Peter Denheen - Hydrogeologist - Atkins

Issued: Tue, 06 Oct 2020 00:00:00 BST

Tell us a fun fact about yourself

I’m a big fan of cycling and I love to travel to new countries and discover new languages and cultures.

Tell us about your career journey so far

My interest in the subject of hydrogeology began during my undergraduate training in Geology and Petroleum Geology at the University of Aberdeen (2012-2016), and I completed an MSc in Hydrogeology at the University of Strathclyde (2016-2017).

Following the completion of my studies I was offered a role as a graduate hydrogeologist in London with the engineering consultancy, Atkins. I spent 2 years within this role before I transferred back to the Atkins Glasgow office and began a secondment in the Midlands with the major water supplier, Severn Trent Water, which is my current role.

What was your favourite subject in school and why?

I have always enjoyed spending time in nature, so I found studying Geography at school very interesting and enjoyable. This in turn heavily influenced my decision to study Geology at university.

What subjects/qualifications are useful for your role?

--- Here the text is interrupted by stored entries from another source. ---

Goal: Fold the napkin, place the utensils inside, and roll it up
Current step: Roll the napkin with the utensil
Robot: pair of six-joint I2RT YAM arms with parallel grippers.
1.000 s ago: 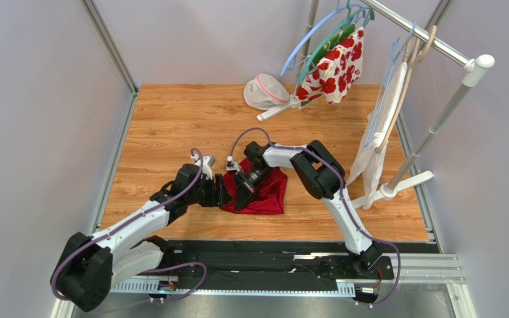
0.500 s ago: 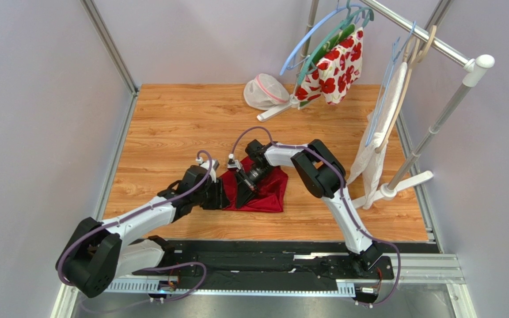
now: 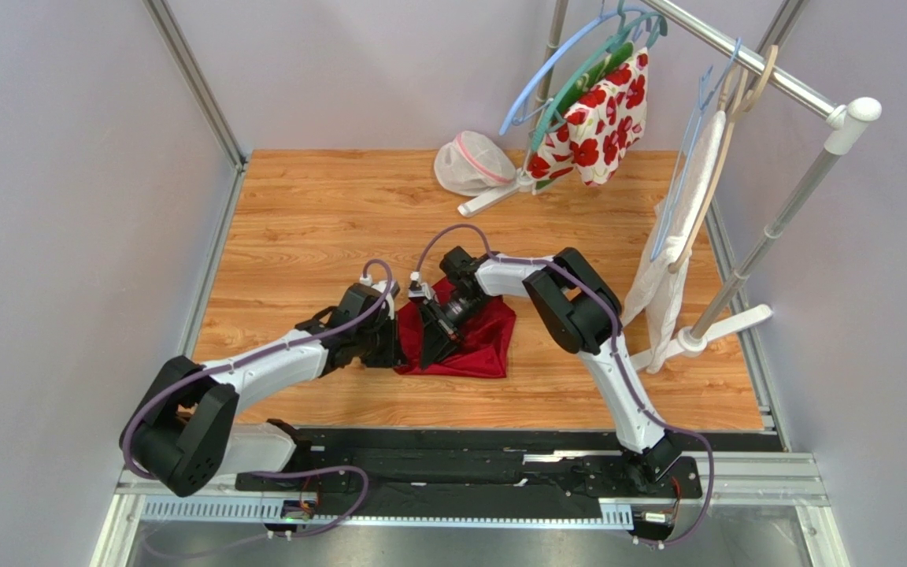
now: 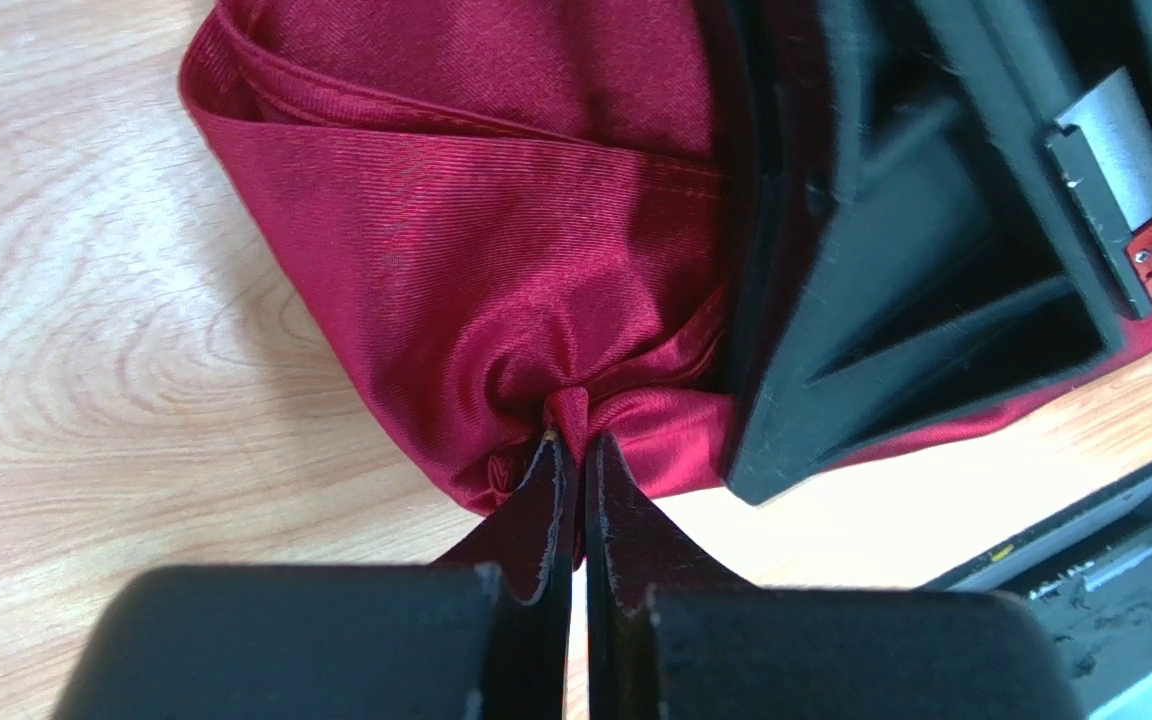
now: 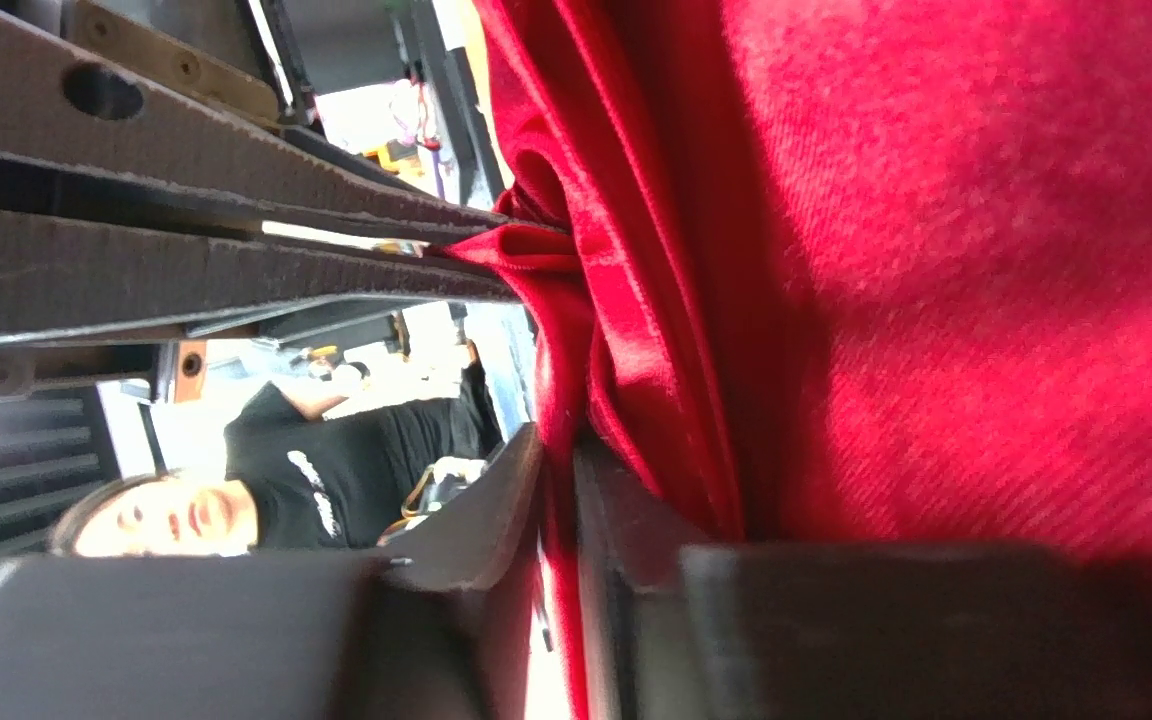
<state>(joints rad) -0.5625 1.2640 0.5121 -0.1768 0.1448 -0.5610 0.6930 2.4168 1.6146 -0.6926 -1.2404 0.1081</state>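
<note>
Left wrist view: my left pincer (image 4: 579, 438) is clenched on a puckered fold at the near edge of the napkin (image 4: 507, 225). Its fingertips are pressed together, and the red cloth creases where they meet. The napkin lies bunched in a loose heap on the table (image 4: 102, 300), with one flap folded over at its far-left side. My right pincer (image 5: 555, 438) sits on the same heap just beside the left one, its black body lying over the cloth. Its fingers (image 5: 492, 503) have only a thin slit between them, and red fabric shows in that slit; whether they grip it I cannot tell. From above, the heap is near the table's middle, with both arms meeting over its left part. A rack (image 3: 778, 71) with a flowered cloth (image 3: 598, 118) and a white towel (image 3: 665, 272) stands at the far right, well apart.
</note>
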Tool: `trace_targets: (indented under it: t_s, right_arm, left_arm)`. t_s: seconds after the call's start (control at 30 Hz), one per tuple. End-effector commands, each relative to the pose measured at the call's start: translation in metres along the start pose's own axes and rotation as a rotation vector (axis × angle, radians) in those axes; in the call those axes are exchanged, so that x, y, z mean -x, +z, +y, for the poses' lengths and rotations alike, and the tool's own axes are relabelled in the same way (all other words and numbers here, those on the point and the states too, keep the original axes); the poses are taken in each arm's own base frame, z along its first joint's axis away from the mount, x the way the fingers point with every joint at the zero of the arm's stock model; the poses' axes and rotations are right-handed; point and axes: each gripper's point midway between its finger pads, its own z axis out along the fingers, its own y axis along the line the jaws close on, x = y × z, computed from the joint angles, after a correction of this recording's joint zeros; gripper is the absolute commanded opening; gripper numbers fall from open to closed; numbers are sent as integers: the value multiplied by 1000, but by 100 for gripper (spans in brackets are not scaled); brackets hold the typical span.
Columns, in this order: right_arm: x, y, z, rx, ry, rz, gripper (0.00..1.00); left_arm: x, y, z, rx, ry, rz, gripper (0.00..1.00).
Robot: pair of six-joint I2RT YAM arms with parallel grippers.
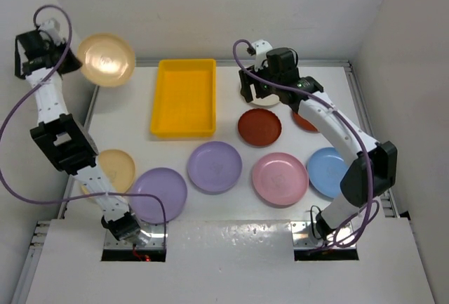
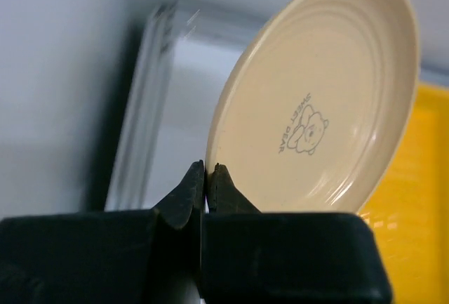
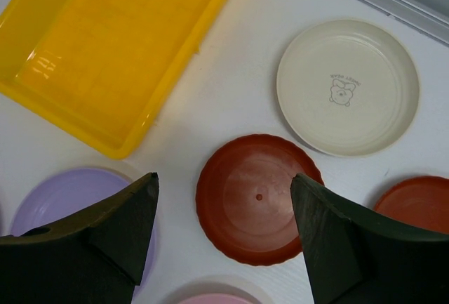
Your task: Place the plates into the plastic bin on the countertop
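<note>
Clerk: Item nearest the lens, left wrist view?
Checker: Left gripper [image 2: 208, 177], jaws pinched tight on the lower rim of one round tan plastic plate [image 2: 316, 100], held tilted, nearly on edge.
Clerk: Destination?
Checker: Bright yellow rectangular plastic bin [image 1: 184, 98], upper centre of the top view. The plate hangs at upper left, so the bin lies to its right.
Clerk: Right gripper [image 3: 224, 181]?
Checker: Jaws wide, holding nothing, over a round brown-red plastic plate [image 3: 256, 199].

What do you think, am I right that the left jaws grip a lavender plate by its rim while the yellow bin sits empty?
Not quite: the plate is tan, not lavender, as the left wrist view shows. The rest stands.
</note>
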Motion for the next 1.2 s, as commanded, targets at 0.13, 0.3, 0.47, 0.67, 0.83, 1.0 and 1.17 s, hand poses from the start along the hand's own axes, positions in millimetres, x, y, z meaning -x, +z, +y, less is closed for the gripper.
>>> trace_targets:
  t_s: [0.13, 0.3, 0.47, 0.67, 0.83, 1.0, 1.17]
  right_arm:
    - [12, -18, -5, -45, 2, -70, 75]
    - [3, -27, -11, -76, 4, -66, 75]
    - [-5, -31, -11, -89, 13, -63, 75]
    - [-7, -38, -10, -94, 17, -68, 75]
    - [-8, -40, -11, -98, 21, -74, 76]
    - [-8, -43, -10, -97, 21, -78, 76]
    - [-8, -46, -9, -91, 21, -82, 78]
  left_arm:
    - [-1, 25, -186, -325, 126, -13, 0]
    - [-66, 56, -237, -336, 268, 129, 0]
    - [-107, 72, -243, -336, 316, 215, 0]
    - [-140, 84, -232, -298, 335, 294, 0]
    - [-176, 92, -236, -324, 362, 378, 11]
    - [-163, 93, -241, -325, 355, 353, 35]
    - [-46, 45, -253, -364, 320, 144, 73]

Hydrogeology encompasses a range of disciplines, not just geology and the work is extremely diverse. Many hydrogeologists have strong backgrounds in chemistry, biology and environmental science and management.

What is a normal day in your role like?

There is a strong fieldwork component to work in Hydrogeology – from sampling groundwater chemistry to determine the natural quality or pollution of the resource, to assessing the capacity of different rocks to store and transmit groundwater. Fieldwork often brings you into contact with the people who are directly dependent on the groundwater resource, such as local farmers, and gives a real relevance to the work. Another large area of work in Hydrogeology is groundwater modelling; simulating groundwater flow, recharge, and contamination plumes to help make decisions on how best to manage the resource or assess likely future impacts of climate change.

What is your favourite thing about your job?

The work is always interesting and varied, giving me the opportunity to be involved in the whole spectrum of hydrogeology including environmental, geochemistry, and geotechnical related work. There are always challenges to be faced on projects and innovative solutions are often required to meet these challenges. Job satisfaction can be very high.

Can you suggest an activity that could be done at home that illustrates an aspect of your work? 

There are numerous free online geographic mapping services available to the public from the British Geological Society (BGS), the Scottish Environment Protection Agency (SEPA), and the Environment Agency in England and Wales (EA). Professional hydrogeologists like myself use information from these sources on a daily basis to help understand risks to groundwater and to gain an understanding of the underlying geology at particular sites.